AddUp FormUp 350 machine. Photo Credit: AddUp

AddUp has expanded its material portfolio by adding Constellium’s Aheadd CP1 aluminum alloy to its FormUp 350 machines, offering a high-performance alternative to traditional aluminum alloys for additive manufacturing (AM).

Constellium’s Aheadd CP1 alloy can now be used on AddUp FormUp 350 machines. This aluminum alloy is specially developed for the needs of AM and is said to provide an interesting alternative to traditional grades such as AS7 or AS10, with higher productivity and better performance for heat dissipation applications.

AddUp qualified the new aluminum alloy Aheadd CP1 for FormUp 350 machines. This alloy was developed by Constellium and was designed for the needs of AM by laser powder bed fusion (LPBF) specifically for high-performance and lightweight applications.
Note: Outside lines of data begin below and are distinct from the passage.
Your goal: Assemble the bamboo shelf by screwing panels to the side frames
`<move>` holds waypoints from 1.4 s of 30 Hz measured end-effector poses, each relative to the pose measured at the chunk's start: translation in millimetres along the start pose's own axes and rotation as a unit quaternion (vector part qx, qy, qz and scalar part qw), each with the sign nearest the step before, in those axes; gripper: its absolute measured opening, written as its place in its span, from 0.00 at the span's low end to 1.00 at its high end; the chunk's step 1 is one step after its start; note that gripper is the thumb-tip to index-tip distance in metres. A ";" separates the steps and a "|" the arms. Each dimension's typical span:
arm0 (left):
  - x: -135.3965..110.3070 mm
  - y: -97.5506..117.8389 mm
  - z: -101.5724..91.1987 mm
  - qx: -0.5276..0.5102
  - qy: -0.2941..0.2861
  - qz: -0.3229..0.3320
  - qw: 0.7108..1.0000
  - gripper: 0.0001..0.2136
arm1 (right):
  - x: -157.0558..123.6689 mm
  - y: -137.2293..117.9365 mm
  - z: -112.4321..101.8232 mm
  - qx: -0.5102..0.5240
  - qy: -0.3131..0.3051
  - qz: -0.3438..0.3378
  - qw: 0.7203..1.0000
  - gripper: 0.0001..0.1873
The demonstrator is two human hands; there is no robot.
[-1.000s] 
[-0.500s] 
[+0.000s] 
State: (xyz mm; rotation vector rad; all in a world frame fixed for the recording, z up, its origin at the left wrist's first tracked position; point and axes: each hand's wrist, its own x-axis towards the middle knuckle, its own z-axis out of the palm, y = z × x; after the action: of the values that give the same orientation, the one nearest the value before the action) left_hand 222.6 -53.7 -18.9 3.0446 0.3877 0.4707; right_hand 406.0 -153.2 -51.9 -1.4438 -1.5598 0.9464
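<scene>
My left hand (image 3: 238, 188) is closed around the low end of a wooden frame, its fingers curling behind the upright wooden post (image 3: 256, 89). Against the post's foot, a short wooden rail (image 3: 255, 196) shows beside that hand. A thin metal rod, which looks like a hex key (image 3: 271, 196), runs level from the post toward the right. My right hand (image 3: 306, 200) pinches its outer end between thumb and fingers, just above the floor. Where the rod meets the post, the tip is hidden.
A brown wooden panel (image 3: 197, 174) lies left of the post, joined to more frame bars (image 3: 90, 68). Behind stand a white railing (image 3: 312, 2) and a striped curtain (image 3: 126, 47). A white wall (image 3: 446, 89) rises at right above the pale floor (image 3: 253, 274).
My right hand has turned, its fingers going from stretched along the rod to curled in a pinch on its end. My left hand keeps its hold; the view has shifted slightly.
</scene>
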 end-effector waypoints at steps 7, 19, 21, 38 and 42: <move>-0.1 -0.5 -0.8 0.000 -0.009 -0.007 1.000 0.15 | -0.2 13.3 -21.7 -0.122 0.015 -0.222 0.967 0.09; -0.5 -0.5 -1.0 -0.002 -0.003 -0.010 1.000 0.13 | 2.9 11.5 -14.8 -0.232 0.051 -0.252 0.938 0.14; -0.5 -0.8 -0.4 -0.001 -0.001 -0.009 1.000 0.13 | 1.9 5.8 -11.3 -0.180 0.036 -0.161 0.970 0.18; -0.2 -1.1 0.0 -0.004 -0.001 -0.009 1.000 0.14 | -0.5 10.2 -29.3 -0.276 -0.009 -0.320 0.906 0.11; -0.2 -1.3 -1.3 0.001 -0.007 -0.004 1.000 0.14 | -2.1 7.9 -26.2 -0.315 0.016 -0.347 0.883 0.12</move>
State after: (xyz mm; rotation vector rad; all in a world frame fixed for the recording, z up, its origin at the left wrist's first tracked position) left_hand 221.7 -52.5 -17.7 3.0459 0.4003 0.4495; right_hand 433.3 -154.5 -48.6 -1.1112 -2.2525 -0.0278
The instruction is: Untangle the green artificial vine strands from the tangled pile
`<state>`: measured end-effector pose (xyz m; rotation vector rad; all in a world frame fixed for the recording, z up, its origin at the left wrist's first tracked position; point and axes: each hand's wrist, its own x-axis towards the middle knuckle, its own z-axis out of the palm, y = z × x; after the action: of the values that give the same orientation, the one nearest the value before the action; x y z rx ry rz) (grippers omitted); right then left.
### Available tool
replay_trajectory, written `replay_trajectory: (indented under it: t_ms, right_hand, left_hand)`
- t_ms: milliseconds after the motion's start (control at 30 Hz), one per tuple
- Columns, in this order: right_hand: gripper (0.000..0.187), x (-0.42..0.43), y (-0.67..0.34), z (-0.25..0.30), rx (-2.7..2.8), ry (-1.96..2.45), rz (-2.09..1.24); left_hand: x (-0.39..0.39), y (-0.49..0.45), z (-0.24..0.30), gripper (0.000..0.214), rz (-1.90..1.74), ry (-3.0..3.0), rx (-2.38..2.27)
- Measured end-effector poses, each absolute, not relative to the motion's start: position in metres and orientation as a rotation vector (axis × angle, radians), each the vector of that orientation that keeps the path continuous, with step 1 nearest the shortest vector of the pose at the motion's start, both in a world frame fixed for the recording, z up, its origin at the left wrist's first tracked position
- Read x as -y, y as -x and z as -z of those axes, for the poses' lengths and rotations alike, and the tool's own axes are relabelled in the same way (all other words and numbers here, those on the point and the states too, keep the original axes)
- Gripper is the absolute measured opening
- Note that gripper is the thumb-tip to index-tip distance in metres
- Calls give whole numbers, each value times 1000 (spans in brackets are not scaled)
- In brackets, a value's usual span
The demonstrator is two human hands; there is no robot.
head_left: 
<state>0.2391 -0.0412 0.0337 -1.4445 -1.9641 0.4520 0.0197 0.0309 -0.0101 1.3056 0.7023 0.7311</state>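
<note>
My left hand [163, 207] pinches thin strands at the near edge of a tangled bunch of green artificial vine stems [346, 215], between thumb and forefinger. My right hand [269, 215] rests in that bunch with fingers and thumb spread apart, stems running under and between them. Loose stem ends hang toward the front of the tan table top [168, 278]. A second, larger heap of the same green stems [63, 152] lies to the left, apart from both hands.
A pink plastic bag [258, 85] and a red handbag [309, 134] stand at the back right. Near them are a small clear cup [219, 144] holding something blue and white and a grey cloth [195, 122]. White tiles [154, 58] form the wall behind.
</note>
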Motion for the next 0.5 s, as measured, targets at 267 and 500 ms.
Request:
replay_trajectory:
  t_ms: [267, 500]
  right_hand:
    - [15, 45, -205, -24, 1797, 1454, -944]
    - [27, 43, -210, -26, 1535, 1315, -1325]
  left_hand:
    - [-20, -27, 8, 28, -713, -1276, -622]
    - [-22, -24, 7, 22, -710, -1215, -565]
The current AM market is dominated by AS7 and AS10 grades (alloys of aluminum, silicon and magnesium, originally created for the foundry industry). Constellium offers an aluminum-iron-zirconium alloy with higher solderability which makes it possible to increase laser power and scan speed, and therefore to improve productivity. The gains can range depending on the type of part to be printed, and more could be achieved in the next years.

Above all, with Constellium alloy, post-build operations are simplified. “To obtain the best mechanical properties using AS7 and AS10 grades, several long and expensive post-build treatments must be carried out, such as hot isostatic pressing and, solution and aging, etc.,” says Frédéric Sar, Materials Officer at AddUp. “With Aheadd CP1, very similar material properties can be achieved with a simple heat treatment at 400°C.”
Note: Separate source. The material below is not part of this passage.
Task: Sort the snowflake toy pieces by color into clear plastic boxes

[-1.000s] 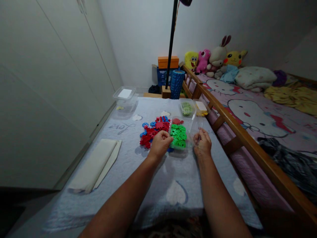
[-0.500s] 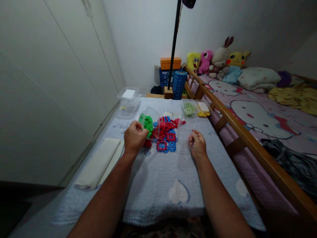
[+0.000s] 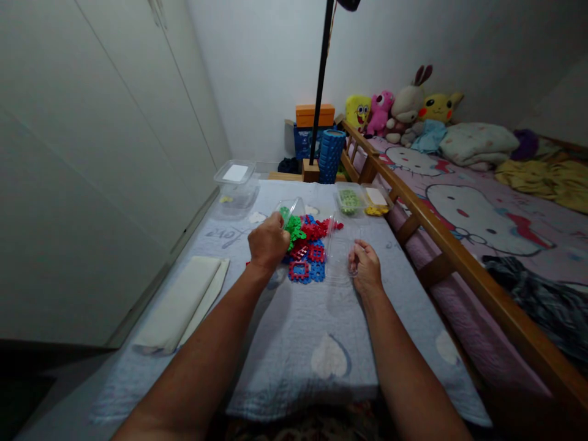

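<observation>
My left hand (image 3: pixel 269 241) grips a clear plastic container (image 3: pixel 294 207) and holds it tipped over the middle of the pile. Green toy building pieces (image 3: pixel 294 231) are at its mouth, above the red and blue ones. Red pieces (image 3: pixel 316 230) and blue pieces (image 3: pixel 316 271) lie heaped on the cloth below. On the right, my right hand (image 3: pixel 366 264) is closed on the edge of a second clear plastic piece (image 3: pixel 339 257), a container or lid, which stands beside the pile. Part of the green pieces is hidden behind my left hand.
A lidded clear container (image 3: pixel 235 184) stands at the back left. Containers with light green pieces (image 3: pixel 349 202) and yellow pieces (image 3: pixel 376 210) stand at the back right. A folded white cloth (image 3: pixel 184 303) lies left. The wooden bed rail (image 3: pixel 413 214) runs along the right; a black pole (image 3: pixel 320 86) rises behind.
My left hand has moved right and turned the container over toward the pile, and the green pieces have shifted right with it. My right hand stays nearly where it was.
</observation>
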`<state>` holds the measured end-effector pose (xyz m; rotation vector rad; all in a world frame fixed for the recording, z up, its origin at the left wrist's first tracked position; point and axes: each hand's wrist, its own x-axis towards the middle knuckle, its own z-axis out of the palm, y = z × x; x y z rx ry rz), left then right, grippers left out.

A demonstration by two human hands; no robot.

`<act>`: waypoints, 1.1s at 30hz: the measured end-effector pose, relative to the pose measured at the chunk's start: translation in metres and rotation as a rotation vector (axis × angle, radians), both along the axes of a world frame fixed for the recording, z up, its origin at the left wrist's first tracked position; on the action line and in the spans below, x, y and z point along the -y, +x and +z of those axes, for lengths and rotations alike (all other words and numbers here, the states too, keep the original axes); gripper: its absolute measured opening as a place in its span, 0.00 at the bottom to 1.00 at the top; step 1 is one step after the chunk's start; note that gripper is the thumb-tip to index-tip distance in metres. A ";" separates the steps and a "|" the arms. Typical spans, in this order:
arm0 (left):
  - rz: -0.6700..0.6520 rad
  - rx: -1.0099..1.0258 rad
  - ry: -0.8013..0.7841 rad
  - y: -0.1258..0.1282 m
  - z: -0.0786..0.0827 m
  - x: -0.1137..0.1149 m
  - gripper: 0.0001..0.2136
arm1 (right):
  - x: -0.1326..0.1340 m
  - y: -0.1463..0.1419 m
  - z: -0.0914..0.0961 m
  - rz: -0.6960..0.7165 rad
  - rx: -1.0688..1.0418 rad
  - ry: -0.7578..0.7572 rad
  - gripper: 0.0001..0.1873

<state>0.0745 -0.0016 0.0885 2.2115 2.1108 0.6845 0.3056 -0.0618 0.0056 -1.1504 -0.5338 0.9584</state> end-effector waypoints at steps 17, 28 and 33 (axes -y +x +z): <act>-0.380 -0.289 0.165 0.011 0.001 -0.015 0.13 | 0.000 0.003 -0.002 -0.011 -0.003 0.019 0.26; -0.404 -0.255 0.397 -0.021 0.000 -0.026 0.11 | 0.002 0.000 0.002 -0.025 0.015 -0.002 0.28; -0.279 -0.084 0.449 -0.031 0.009 -0.032 0.08 | 0.001 0.000 0.002 -0.028 0.017 -0.004 0.28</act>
Saving time and money on these post-printing operations, which represent up to 40 to 50% of the cost of LPBF parts, can make a difference in the profitability of an application.

In detail, the mechanical properties of parts made by AddUp from Aheadd CP1 (particle size 20-63 micron) are close to those of AS7 in terms of hardness, at least equivalent in fatigue resistance and higher in ductility. These parts are also compatible with anodizing treatments to improve corrosion resistance.

Higher thermal conductivity of Aheadd CP1 compared to traditional aluminum alloys makes Constellium’s alloy a better candidate for heat exchanger applications. This alloy is stable up to 250°C without degrading its microstructure. Therefore, the parts made out of this material can be used at higher temperatures compared to AS7, which paves the way for lightweight applications for the aerospace industry.

All these characteristics make Aheadd CP1 a potential alternative to AS7 and AS10 alloys for 3D printing. This material was recently approved in the field of motorsports. Combining this material with performance of the AddUp FormUp 350 machine, increases the productivity without compromising the part quality. This material could quickly gain significant interest in many other industrial sectors, including aeronautics and aerospace.


  • Read about AddUp’s participation in a $1.5 million USAF Research on IN-718 additive manufacturing. AddUp is partnering with Zeda to provide critical project support to provide the USAF with a set of manufacturing guidelines to maximize the capabilities of LPBF to meet fleet readiness and sustainment goals.
     
  • Read about another Addup collaboration with Zeda — this time for aerospace and medical additive manufacturing. The first of eight AddUp FormUp 350 powder bed fusion machines deployed has been installed at Zeda to support its growth in the aerospace and medical sectors.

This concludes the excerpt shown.